Canadians’ chicken allegiances are about nostalgia, she agrees, but it’s also undeniable that the country’s various regions have diverged in their cuisines and tastes.

“There is an absolute difference in palette between Quebec and the rest of Canada,” Chesterman says. “Even English people in Quebec have different taste than the French, just like they have different taste than French people from France.” Many Canadian foods are strictly associated with particular regions and essentially unknown outside them: cod tongues in Newfoundland, donair in Nova Scotia, hard oreilles de crisse (Christ’s ears) pork rinds at sugar shacks in Quebec, Doukhobor bread in Saskatchewan and bannock in Indigenous nations and Métis communities, especially in the West. Chesterman’s mother was from Winnipeg, and passed along to her Montréalais kids—who lived in maple syrup heartland—the back-home culinary tradition of corn syrup on pancakes. “I still love the taste of corn syrup on pancakes,” says Chesterman, “but nobody here would do that.”

None of this is genetic, of course—it’s all to do with the culture and flavours we’re raised with. “In the food world, food ­writers make such a big deal about the best lobster roll or the best cup of coffee,” Chesterman says, “but good luck getting people to change their habits. If St-Hubert changed two ingredients in their sauce, they would hear about it from customers within an hour… Whether one chicken or sauce is better is a moot point.”

That doesn’t stop the critics from trying. Chesterman herself says “the St-Hubert sauce is brilliant…the superior sauce.” But “if I had to say which chicken is better,” she adds, “I’d probably say Swiss Chalet.”

Toronto Star food writer Karon Liu says the chicken tastes more or less the same at both chains and it is the sauces that “get the debates going.” He notes a technical distinction that many ardent fans also point to. “The Chalet sauce is best known for its tanginess and darker colour, but keep in mind that they don’t call it a gravy but rather a ‘dipping sauce,’” Liu explains. “St-Hubert, meanwhile, does call their sauce ‘gravy’ and it tastes more like the standard nostalgic poutine gravy, like a very salty gravy made from a powdered mix that you’d find when you order poutine at the skating rink on a grade five winter field trip.”
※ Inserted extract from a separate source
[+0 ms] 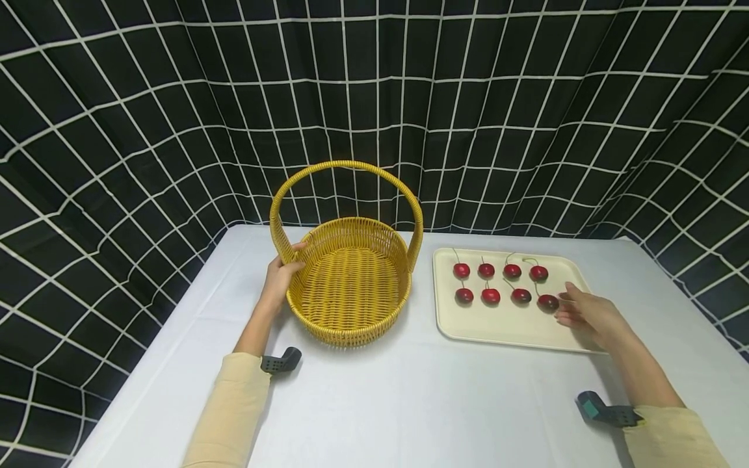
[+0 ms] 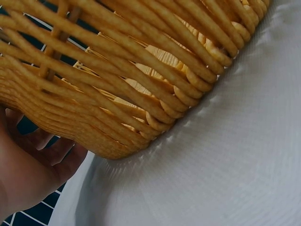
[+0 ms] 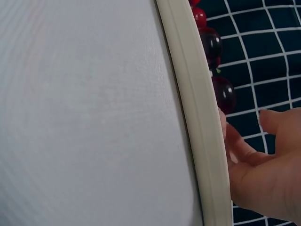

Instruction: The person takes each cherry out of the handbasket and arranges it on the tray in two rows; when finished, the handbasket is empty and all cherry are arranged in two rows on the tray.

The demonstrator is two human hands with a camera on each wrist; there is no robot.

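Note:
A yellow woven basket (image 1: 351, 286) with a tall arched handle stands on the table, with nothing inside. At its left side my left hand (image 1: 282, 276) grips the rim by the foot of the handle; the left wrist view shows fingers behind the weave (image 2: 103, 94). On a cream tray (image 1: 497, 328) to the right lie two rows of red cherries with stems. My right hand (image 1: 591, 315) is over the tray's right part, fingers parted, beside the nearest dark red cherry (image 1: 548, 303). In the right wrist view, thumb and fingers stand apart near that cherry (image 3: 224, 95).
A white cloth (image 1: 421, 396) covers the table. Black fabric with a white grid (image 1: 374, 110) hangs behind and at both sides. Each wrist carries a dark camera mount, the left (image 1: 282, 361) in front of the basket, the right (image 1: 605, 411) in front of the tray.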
Sauce is also key for customers. Biggs, for example, when asked why she dislikes Swiss Chalet, says matter-of-factly, “It’s the cinnamon in the sauce.” This allegation isn’t off-base. A Google search for “Swiss Chalet sauce recipe” returns over six hundred thousand hits, and many copycat recipes do include cinnamon.

Die-hard factionalists won’t be forced to branch out anytime soon, either, as most chains are making it easier and easier to stick to your own. St-Hubert sauce is for sale online these days at Walmart and Amazon. Swiss Chalet has also commercialized its sauce, selling it in grocery stores. 

White Spot’s Triple-O sauce is a closely guarded trade secret, and the company likes it that way. Needless to say, it is not sold elsewhere. Amor de Cosmos, the notoriously eccentric former premier who advocated both for British Columbia to enter the federation, and then later to leave it, would be glad to see the spirit of rugged Western independence alive and well.

Maybe it’s for the best. Canada’s ­slightly more serious crises remain uncomfortable topics for most of us, from Quebec’s near-­separation to modern-day “Wexit” anger. But one thing that unites most Canadians is our politesse and reluctance to confront others. 

Luckily, we always have BBQ chicken. If you want to hear Canadians brag about their home province (or vent about other ones)—in coded, socially acceptable terms, of course—ask about the sauce.